Her training and lived experience allow her to work in ways that are affirming, informed, and attuned to relationships that exist outside dominant norms. Hannah meets people within the dynamic with curiosity, positive regard, and the intention to co-create a secure space where all parties can show up as their most honest and vulnerable selves. Rather than assuming a single “right” way to relate or navigate conflict, she supports partners in understanding their unique dynamics, values, needs, and agreements with care and respect.
Hannah’s work is informed by Sue Johnson’s Emotionally Focused Therapy (EFT), an evidence-based approach that understands relationship distress as a response to unmet attachment needs and emotional disconnection. EFT focuses on helping partners recognize the cycles they become stuck in and creating moments of emotional engagement that foster safety, responsiveness, and trust. When rupture occurs through conflict, misattunement, or trust injuries, Hannah supports partners in finding their way back to one another through repair rather than blame.
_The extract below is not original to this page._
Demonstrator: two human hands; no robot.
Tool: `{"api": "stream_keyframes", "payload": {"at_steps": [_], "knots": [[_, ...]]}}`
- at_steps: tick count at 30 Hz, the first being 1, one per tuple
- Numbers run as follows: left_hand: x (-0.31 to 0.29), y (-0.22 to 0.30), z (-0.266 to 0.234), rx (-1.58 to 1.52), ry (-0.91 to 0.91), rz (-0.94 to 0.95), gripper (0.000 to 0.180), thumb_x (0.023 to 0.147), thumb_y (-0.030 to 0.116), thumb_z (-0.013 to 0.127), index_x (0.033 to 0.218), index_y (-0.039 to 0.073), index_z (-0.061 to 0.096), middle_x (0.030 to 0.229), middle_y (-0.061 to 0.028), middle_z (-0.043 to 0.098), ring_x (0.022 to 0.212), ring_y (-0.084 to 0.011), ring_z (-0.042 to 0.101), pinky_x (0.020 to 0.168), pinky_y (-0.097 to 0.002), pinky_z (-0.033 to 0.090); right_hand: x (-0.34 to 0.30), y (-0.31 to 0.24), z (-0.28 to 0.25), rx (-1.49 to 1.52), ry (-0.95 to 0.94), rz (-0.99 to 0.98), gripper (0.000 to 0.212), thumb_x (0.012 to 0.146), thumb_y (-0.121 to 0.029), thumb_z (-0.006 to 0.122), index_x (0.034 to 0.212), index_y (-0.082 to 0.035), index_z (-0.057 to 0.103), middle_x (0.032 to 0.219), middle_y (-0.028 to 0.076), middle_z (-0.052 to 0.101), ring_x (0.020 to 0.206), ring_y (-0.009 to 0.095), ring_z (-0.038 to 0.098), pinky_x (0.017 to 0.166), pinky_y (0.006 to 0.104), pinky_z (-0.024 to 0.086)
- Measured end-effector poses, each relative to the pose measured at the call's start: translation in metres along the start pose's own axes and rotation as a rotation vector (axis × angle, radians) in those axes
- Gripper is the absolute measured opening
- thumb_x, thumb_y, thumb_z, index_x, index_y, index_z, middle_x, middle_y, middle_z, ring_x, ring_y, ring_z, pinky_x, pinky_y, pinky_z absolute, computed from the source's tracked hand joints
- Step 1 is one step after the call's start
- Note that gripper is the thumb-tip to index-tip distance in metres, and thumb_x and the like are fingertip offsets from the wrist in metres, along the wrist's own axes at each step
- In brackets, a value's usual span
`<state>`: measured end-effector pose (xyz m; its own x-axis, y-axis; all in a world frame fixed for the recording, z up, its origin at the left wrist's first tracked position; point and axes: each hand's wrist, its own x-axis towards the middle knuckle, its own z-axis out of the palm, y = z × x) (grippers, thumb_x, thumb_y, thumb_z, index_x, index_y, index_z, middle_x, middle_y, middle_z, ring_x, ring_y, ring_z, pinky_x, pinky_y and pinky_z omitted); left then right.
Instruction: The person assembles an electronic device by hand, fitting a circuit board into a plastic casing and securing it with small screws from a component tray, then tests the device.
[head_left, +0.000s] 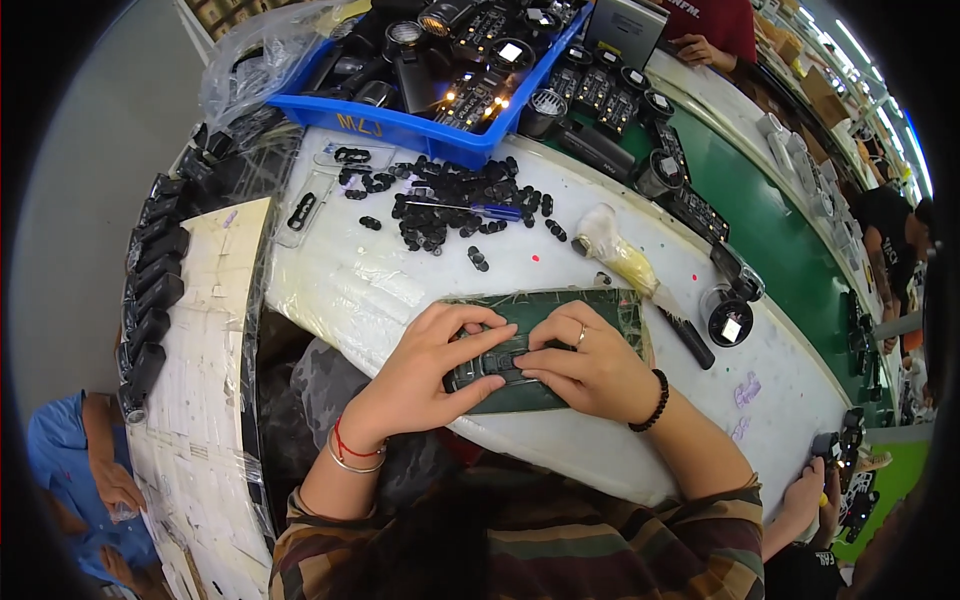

Hannah understands that all relationships require thoughtful attention to attachment, consent, and emotional safety. Her approach supports partners in exploring how connection, jealousy, rupture, and reassurance show up across multiple relationships, without pathologizing the structure itself. Rather than relying on communication “skills” that often disappear during high-emotion moments, this work centres emotional presence, nervous system awareness, and real-time engagement. The goal is not perfect communication, but helping partners feel seen, safe, and connected again when things feel fractured.
Contact Hannah to take the first step towards where you want to be!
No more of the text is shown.